• What the task requires:
Give the tally of lines in the listing that include "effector". No other words belong in the answer.

• Stored data:
>>>

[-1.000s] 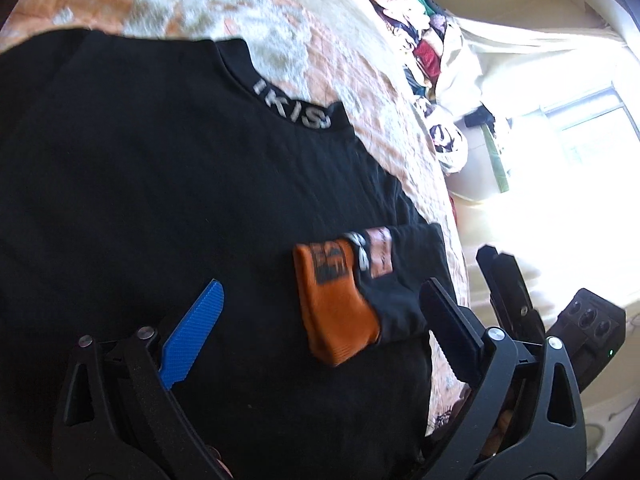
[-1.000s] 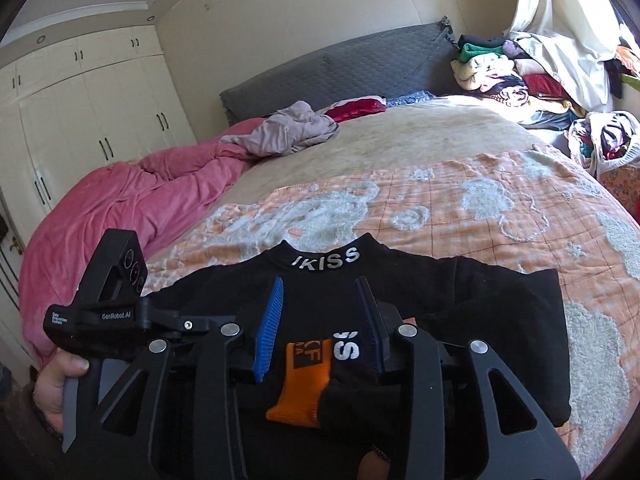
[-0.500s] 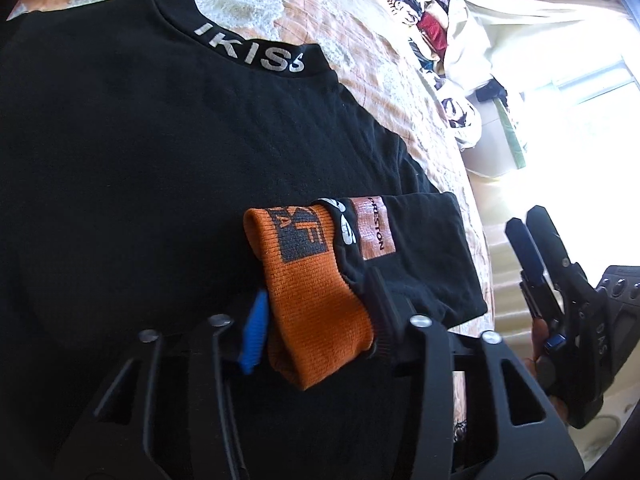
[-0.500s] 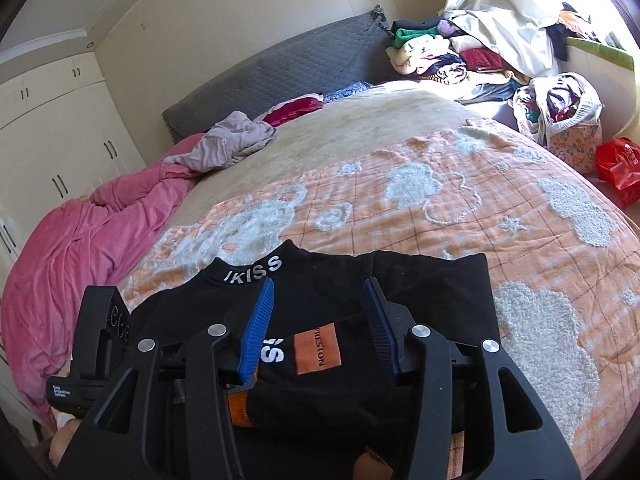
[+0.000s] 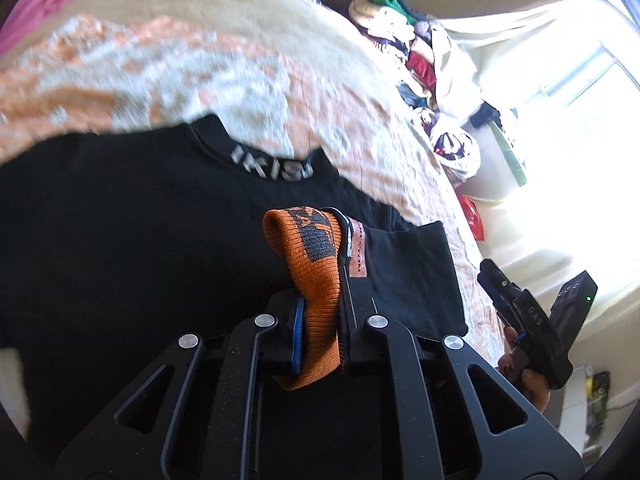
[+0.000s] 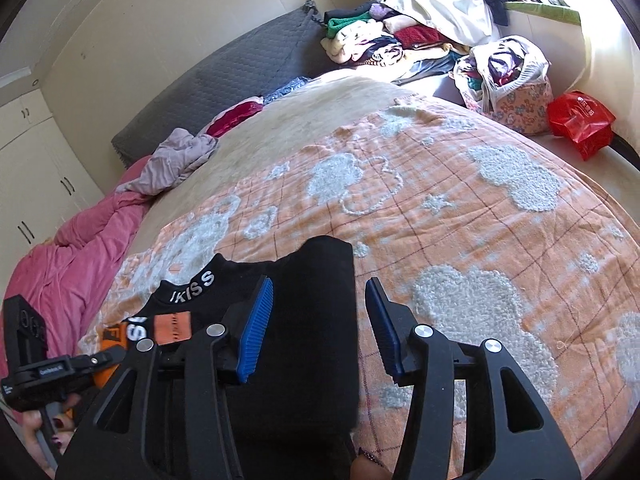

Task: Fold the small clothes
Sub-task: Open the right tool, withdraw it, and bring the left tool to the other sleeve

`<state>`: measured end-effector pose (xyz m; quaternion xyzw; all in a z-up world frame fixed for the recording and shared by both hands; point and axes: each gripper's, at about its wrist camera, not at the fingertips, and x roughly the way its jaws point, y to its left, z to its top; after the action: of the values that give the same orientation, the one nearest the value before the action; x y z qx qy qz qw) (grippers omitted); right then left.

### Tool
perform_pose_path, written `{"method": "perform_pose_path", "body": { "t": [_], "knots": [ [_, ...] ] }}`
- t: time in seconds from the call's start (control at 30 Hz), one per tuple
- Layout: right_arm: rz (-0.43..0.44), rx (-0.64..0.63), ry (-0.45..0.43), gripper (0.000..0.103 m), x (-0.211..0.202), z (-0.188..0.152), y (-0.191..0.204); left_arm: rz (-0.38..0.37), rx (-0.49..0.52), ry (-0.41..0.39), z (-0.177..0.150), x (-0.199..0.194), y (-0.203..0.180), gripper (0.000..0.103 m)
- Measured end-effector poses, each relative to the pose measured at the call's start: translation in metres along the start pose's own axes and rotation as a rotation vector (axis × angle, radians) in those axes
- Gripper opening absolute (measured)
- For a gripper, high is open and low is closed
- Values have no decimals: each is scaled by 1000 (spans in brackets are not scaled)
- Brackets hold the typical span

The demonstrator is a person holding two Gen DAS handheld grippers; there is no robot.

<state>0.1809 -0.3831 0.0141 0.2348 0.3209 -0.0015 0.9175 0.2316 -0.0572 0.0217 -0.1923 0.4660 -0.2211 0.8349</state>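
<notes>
A black top with "IKISS" on its collar lies flat on the orange bedspread; it also shows in the right wrist view. My left gripper is shut on the orange cuff of the top's sleeve and holds it raised over the body; the cuff also shows in the right wrist view. My right gripper is open and empty, with its jaws apart over the right edge of the folded black sleeve. It also shows at the right of the left wrist view.
The orange bedspread with white cloud patches stretches ahead. A pink duvet lies at the left, a grey garment further back. Piled clothes, a laundry basket and a red bag stand at the far right.
My left gripper has shut on the orange cuff and lifted it. My right gripper has moved right, off the cuff, to the right edge of the top.
</notes>
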Motion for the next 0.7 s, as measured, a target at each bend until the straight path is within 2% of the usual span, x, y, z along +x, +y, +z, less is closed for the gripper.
{"method": "perform_pose_path", "body": {
  "t": [0.2,0.53,0.6,0.67,0.7],
  "knots": [
    [-16,-66,8,47,4,-6,15,50,23,-69,4,-38,12,6],
    [5,-215,27,47,11,-22,51,135,-4,-65,-12,-37,41,6],
    [18,-254,41,47,13,-28,61,169,-4,-74,-15,-38,44,9],
    [34,-303,58,47,17,-35,72,228,14,-109,-17,-44,45,25],
    [42,-327,65,48,18,-39,78,241,28,-120,-18,-46,44,28]
  ]
}}
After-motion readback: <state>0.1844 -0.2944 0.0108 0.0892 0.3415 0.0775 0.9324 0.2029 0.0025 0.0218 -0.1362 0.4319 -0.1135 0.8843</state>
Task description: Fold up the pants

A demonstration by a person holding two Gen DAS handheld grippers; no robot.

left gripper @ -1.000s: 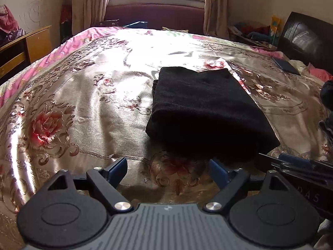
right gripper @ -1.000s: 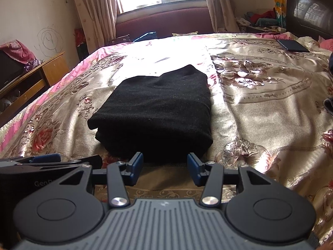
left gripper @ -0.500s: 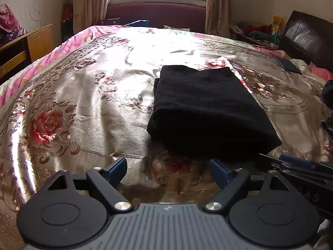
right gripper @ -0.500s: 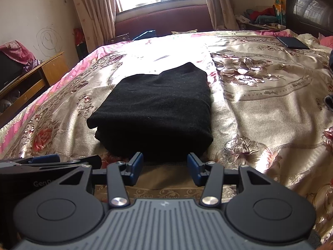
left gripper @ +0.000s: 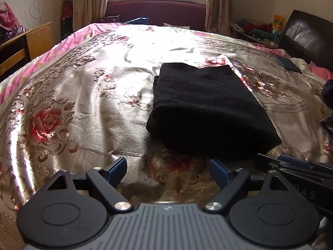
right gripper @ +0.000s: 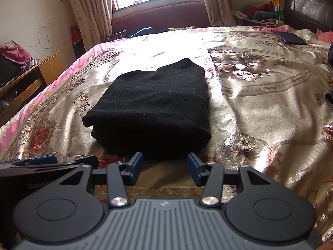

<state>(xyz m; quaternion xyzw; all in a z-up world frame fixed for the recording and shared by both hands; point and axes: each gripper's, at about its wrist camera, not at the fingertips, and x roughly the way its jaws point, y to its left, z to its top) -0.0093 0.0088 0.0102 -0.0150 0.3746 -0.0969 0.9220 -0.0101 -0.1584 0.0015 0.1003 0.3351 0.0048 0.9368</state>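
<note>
The black pants (left gripper: 206,104) (right gripper: 154,104) lie folded into a thick rectangular stack on the gold floral bedspread (left gripper: 83,95) (right gripper: 260,108). My left gripper (left gripper: 166,169) hovers just short of the stack's near edge, open, with nothing between its blue-padded fingers. My right gripper (right gripper: 165,166) sits right in front of the stack's near fold, also open and empty, its fingertips close to the cloth without touching it. The two grippers sit side by side: the right one's body shows at the right edge of the left wrist view.
A dark flat device (right gripper: 290,38) lies on the far right of the bed near a dark headboard (left gripper: 310,35). A wooden desk (left gripper: 25,41) stands left of the bed. Dark clothing (left gripper: 328,95) sits at the right edge. A window with curtains is behind.
</note>
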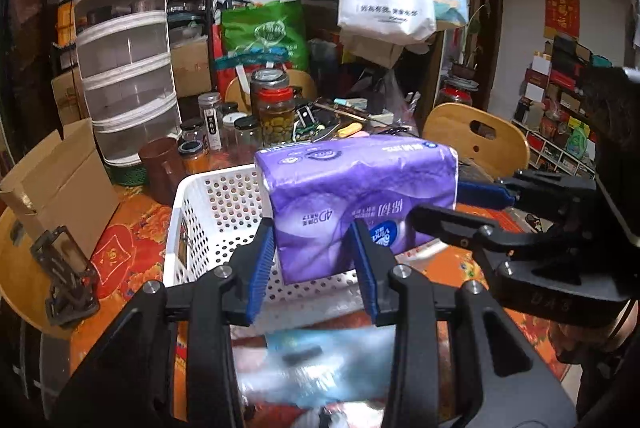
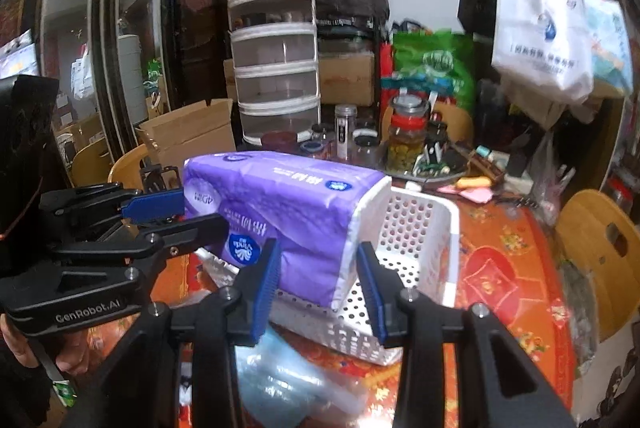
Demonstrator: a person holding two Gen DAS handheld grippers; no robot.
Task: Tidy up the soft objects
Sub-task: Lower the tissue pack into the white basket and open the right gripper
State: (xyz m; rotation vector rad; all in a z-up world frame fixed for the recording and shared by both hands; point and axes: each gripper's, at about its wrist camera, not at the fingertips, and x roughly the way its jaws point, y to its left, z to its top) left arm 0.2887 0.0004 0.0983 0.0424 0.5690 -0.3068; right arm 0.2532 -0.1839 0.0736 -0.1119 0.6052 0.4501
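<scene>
We are gripping the purple tissue pack [image 1: 360,203] at both ends, left gripper [image 1: 316,260] and right gripper [image 2: 320,276] fingers closed on it, keeping it level over the white basket [image 1: 208,211]

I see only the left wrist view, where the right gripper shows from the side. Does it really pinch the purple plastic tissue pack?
Observer: Yes. In the right wrist view, the right gripper has a blue pad on each side of the purple plastic tissue pack, near its white end.
Operator: Is that end over the basket?
Observer: Yes. It is over the floor of the white perforated plastic basket, inside a wall that the pack hides from you.
Operator: And how does my gripper hold the pack?
Observer: From this side, the left gripper clamps the other end, with one finger above and one below.
</scene>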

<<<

• Output below:
2